Doch was hat Ex-BVT-Chef Polli damit zu tun? Die Anzeiger behaupten, dass sie deshalb Pollis türkischer Frau vertrauten, weil Polli diese „als kompetente und vertrauenswürdige Geschäftsfrau“ anpries. Außerdem soll sich Polli „stets als Berater der Republik Österreich vorgestellt und eine Visitenkarte des Innenministeriums übergeben haben“. Dem KURIER liegt diese Visitenkarte vor, auf der sich Polli als „Senior Security Adviser“ („Leitender Sicherheitsberater“) des BMI bezeichnet. Das Innenministerium bestätigt am Dienstag auf Anfrage des KURIER: „Herrn Dr. Polli wurde 2008 im Rahmen eines Werksvertrags die Bezeichnung ,Senior Security Advisors‘ zuerkannt”.

Alles nicht wahr

„Das ist eine reine Anpatzaktion. An der Anzeige ist nichts dran und aus ihr geht auch kein Verdacht gegen Herrn Polli hervor“, sagt sein Anwalt Stefan Prochaska im Gespräch mit dem KURIER. „Der Vorwurf, Herr Polli habe seine damalige Frau als anständigen Menschen bezeichnet, kann keine strafrechtliche Verantwortung nach sich ziehen.“

Polli will sich mit Klagen wegen Rufschädigung wehren. Es sei sein Fehler gewesen, räumt er ein, einen der Anzeiger mit seiner Frau bekanntgemacht zu haben. „Ich bin aber nie in die operativen Geschäfte meiner geschiedenen Frau eingebunden gewesen“, sagt der Ex-BVT-Chef. „Die Geschädigte ist eigentlich meine Ex-Frau, sie hat 600.000 Euro ausgelegt und wurde nicht bezahlt.“

BVT-Ausschuss am Dienstag

Auch Andreas Wieselthaler, Leiter des Bundesamts für Korruptionsbekämpfung (BAK), bestätige, dass er vom Ermittlungsverfahren gegen Polli wisse. Seine Behörde wäre eigentlich für die Causa


BVT
zuständig gewesen, wurde aber übergangen. Er sagte auch, dass seine Behörde bei staatlichen Stellen ausschließlich im Wege der Amtshilfe Durchsuchungen durchführe. Man wende stets die gelindesten Mittel an. Er bestätigte, dass einer seiner Mitarbeiter direkt vom Kabinett Kickls kontaktiert wurde, ob er sich der Staatsanwaltschaft als Ermittler zur Verfügung stelle. Das sei zuvor noch nie vorgekommen.

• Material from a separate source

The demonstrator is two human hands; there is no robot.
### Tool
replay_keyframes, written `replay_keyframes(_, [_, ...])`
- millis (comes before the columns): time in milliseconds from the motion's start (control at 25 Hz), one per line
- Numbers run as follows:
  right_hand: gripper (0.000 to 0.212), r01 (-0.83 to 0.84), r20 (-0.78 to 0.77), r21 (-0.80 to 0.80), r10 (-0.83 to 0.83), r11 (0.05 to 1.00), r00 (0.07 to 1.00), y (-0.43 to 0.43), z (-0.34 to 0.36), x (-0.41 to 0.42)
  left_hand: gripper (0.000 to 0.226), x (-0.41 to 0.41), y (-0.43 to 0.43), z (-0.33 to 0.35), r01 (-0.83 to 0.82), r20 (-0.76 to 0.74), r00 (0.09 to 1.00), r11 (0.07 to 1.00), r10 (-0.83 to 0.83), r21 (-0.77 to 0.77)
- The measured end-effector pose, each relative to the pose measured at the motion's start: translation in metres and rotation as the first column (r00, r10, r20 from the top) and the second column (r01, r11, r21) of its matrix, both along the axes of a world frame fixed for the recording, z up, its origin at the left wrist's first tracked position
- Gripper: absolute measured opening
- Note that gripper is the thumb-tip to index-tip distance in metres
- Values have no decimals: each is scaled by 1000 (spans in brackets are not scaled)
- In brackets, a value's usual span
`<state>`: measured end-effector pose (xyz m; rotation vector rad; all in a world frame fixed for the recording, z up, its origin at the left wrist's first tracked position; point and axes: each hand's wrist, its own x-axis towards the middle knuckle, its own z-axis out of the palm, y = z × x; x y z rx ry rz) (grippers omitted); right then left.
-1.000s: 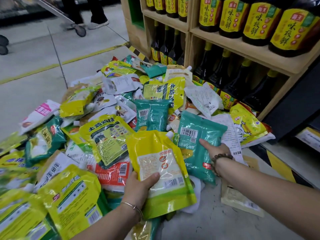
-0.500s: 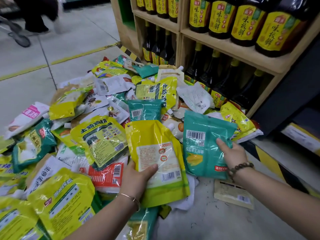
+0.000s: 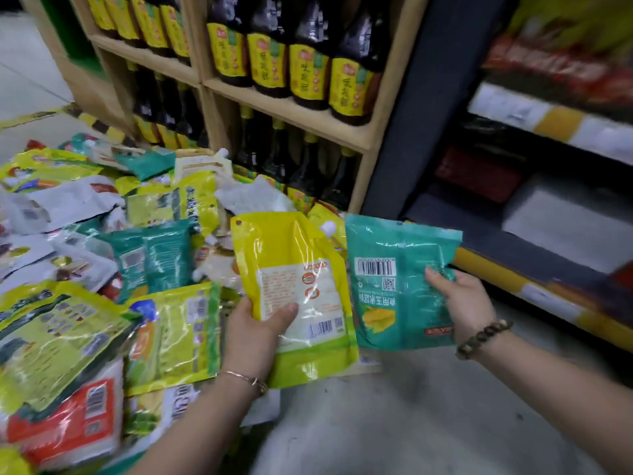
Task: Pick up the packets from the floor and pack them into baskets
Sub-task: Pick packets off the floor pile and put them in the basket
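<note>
Left hand [image 3: 255, 332] closed on yellow spouted pouch [image 3: 294, 289], thumb across its label. Right hand [image 3: 462, 299] closed on teal cornstarch packet [image 3: 394, 286], held just right of the pouch. Both lifted clear of the packet pile [image 3: 102, 269], at its right edge, before the wooden shelf [image 3: 291, 113] of soy sauce bottles [image 3: 308, 66].

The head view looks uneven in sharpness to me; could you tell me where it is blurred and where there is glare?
Head view: the right-hand store shelves are smeared by motion blur, the packet pile is soft, with glare streaks on the glossy film; the yellow packet and the teal packet stay sharp enough to show barcodes; shelf edges bow from wide-angle distortion.
</note>
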<state>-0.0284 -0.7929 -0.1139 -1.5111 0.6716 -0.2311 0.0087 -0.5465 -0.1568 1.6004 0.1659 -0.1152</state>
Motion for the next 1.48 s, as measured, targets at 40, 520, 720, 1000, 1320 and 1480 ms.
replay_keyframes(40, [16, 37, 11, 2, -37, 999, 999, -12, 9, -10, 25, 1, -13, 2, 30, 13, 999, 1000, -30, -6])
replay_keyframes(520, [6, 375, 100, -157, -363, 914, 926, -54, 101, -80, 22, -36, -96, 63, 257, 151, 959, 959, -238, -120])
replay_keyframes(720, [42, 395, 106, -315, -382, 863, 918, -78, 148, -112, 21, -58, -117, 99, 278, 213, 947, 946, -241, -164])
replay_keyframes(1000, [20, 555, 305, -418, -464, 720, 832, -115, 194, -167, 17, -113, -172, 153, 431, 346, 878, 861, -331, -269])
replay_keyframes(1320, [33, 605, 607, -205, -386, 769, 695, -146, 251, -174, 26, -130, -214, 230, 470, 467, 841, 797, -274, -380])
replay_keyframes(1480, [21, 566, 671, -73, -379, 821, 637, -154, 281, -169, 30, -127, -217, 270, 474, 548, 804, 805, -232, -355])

Denn das BAK-Gesetz sieht vor, dass Aufträge und Weisungen an die BAK-Direktion erfolgen und das ausschließlich in schriftlicher Form.

„Wir haben diese direkte Einflussnahme erstmals erlebt“, sagt der BAK-Chef.  Auch sollte der BAK-Mitarbeiter seine Vorgesetzten über diesen Direktkontakt nicht informieren. Sein Vizechef gab daraufhin die Weisung aus, dass diese Kontaktaufnahmen des Kabinett zu melden sind. Doch die Order musste auf Weisung von Kickls Generalsekretär Peter Goldgruber später zurückgenommen werden.

Die BAK-Direktion habe ihre Mitarbeiter gefragt, ob sie am Fall BVT arbeiten wollen. Laut Wieselthaler habe sich keine gemeldet.